* [ASSIGNED TASK]:
Repeat the listing below exactly.

* [DATA BLOCK]:
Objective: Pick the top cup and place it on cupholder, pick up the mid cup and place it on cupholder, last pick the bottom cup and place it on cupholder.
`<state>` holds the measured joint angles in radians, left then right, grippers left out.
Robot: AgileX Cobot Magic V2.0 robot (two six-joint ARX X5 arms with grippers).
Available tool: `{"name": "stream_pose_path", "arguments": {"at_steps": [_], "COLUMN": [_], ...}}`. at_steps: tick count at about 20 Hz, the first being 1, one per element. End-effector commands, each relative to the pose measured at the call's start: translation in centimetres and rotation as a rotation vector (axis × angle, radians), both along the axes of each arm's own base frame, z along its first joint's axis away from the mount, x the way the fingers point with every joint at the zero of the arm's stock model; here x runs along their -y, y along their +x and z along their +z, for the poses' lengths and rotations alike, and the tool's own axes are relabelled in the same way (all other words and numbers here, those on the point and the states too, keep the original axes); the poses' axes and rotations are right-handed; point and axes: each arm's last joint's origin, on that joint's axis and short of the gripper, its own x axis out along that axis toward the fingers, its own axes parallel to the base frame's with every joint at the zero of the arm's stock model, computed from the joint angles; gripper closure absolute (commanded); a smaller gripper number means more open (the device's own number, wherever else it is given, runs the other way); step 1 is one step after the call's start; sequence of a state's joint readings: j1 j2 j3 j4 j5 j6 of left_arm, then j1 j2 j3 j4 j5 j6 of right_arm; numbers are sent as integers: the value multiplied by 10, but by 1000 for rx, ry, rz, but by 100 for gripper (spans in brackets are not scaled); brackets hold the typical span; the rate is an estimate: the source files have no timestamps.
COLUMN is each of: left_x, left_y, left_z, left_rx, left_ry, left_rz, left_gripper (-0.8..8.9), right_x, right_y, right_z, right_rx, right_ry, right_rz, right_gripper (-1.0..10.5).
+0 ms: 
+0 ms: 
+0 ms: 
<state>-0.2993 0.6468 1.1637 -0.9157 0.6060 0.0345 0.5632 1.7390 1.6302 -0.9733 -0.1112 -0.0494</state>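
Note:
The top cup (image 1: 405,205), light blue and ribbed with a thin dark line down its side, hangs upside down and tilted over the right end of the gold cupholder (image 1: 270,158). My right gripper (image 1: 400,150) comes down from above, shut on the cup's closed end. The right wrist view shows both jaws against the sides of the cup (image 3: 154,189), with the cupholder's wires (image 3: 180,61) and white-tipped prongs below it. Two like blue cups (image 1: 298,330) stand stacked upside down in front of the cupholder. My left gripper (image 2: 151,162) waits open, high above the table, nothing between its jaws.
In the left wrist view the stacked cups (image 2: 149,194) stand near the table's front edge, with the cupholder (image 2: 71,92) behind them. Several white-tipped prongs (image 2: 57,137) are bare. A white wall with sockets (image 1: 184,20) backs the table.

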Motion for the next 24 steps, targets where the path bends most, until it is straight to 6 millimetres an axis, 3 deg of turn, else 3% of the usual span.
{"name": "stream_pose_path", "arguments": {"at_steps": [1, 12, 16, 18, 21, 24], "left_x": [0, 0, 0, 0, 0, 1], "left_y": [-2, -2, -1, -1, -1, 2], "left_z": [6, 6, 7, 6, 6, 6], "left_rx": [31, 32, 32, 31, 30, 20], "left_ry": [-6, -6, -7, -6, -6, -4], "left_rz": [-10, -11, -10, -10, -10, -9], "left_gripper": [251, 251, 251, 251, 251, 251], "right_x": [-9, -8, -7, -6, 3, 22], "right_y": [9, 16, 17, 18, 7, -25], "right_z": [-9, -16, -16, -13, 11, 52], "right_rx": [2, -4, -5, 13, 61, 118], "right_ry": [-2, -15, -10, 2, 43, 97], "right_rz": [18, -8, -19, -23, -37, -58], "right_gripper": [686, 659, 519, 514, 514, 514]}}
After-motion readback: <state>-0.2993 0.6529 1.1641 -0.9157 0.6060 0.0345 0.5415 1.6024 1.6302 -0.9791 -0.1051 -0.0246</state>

* [WORKED SOLUTION]:
Objective: Pick the top cup and place it on cupholder, pick up the mid cup and place it on cupholder, last pick the bottom cup and place it on cupholder.
`<state>` holds the measured joint angles in radians, left then right, grippers left out.
Robot: AgileX Cobot Magic V2.0 robot (two six-joint ARX X5 arms with grippers).
Available tool: `{"name": "stream_pose_path", "arguments": {"at_steps": [_], "COLUMN": [_], ...}}`. at_steps: tick count at about 20 Hz, the first being 1, one per element. End-effector commands, each relative to the pose measured at the call's start: translation in centimetres and rotation as a rotation vector (axis × angle, radians), both along the axes of each arm's own base frame, z along its first joint's axis away from the mount, x the way the fingers point with every joint at the zero of the arm's stock model; here x runs along their -y, y along their +x and z along their +z, for the poses' lengths and rotations alike, and the tool's own axes are relabelled in the same way (all other words and numbers here, those on the point and the states too, keep the original axes); the poses' axes and rotations are right-handed; point and axes: each arm's last joint's origin, on that joint's axis and short of the gripper, its own x axis out along that axis toward the fingers, its own axes parallel to the base frame's with every joint at the zero of the arm's stock model, computed from the joint angles; gripper closure absolute (commanded); a smaller gripper number means more open (the device's own number, wherever else it is given, runs the other way); step 1 is one step after the call's start; sequence of a state's joint readings: j1 j2 j3 j4 j5 j6 of left_arm, then j1 j2 j3 j4 j5 j6 of right_arm; numbers are sent as integers: the value multiplied by 10, but by 1000 for rx, ry, rz, but by 100 for gripper (spans in brackets are not scaled); brackets hold the typical span; the rate is an estimate: the source files have no timestamps.
COLUMN is each of: left_x, left_y, left_z, left_rx, left_ry, left_rz, left_gripper (-0.8..8.9), right_x, right_y, right_z, right_rx, right_ry, right_rz, right_gripper (-1.0..10.5).
+0 ms: 
+0 ms: 
+0 ms: 
<state>-0.2993 0.6468 1.1637 -0.9157 0.6060 0.0345 0.5632 1.7390 1.6302 -0.9733 -0.1112 -0.0494</state>
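Note:
The top cup (image 1: 405,205), light blue and ribbed with a thin dark line down its side, hangs upside down and tilted over the right end of the gold cupholder (image 1: 270,158). My right gripper (image 1: 400,150) comes down from above, shut on the cup's closed end. The right wrist view shows both jaws against the sides of the cup (image 3: 154,189), with the cupholder's wires (image 3: 180,61) and white-tipped prongs below it. Two like blue cups (image 1: 298,330) stand stacked upside down in front of the cupholder. My left gripper (image 2: 151,162) waits open, high above the table, nothing between its jaws.
In the left wrist view the stacked cups (image 2: 149,194) stand near the table's front edge, with the cupholder (image 2: 71,92) behind them. Several white-tipped prongs (image 2: 57,137) are bare. A white wall with sockets (image 1: 184,20) backs the table.
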
Motion for the next 24 steps, targets where the path bends most, until it is straight to 6 millimetres an axis, 3 deg of turn, else 3% of the usual span.
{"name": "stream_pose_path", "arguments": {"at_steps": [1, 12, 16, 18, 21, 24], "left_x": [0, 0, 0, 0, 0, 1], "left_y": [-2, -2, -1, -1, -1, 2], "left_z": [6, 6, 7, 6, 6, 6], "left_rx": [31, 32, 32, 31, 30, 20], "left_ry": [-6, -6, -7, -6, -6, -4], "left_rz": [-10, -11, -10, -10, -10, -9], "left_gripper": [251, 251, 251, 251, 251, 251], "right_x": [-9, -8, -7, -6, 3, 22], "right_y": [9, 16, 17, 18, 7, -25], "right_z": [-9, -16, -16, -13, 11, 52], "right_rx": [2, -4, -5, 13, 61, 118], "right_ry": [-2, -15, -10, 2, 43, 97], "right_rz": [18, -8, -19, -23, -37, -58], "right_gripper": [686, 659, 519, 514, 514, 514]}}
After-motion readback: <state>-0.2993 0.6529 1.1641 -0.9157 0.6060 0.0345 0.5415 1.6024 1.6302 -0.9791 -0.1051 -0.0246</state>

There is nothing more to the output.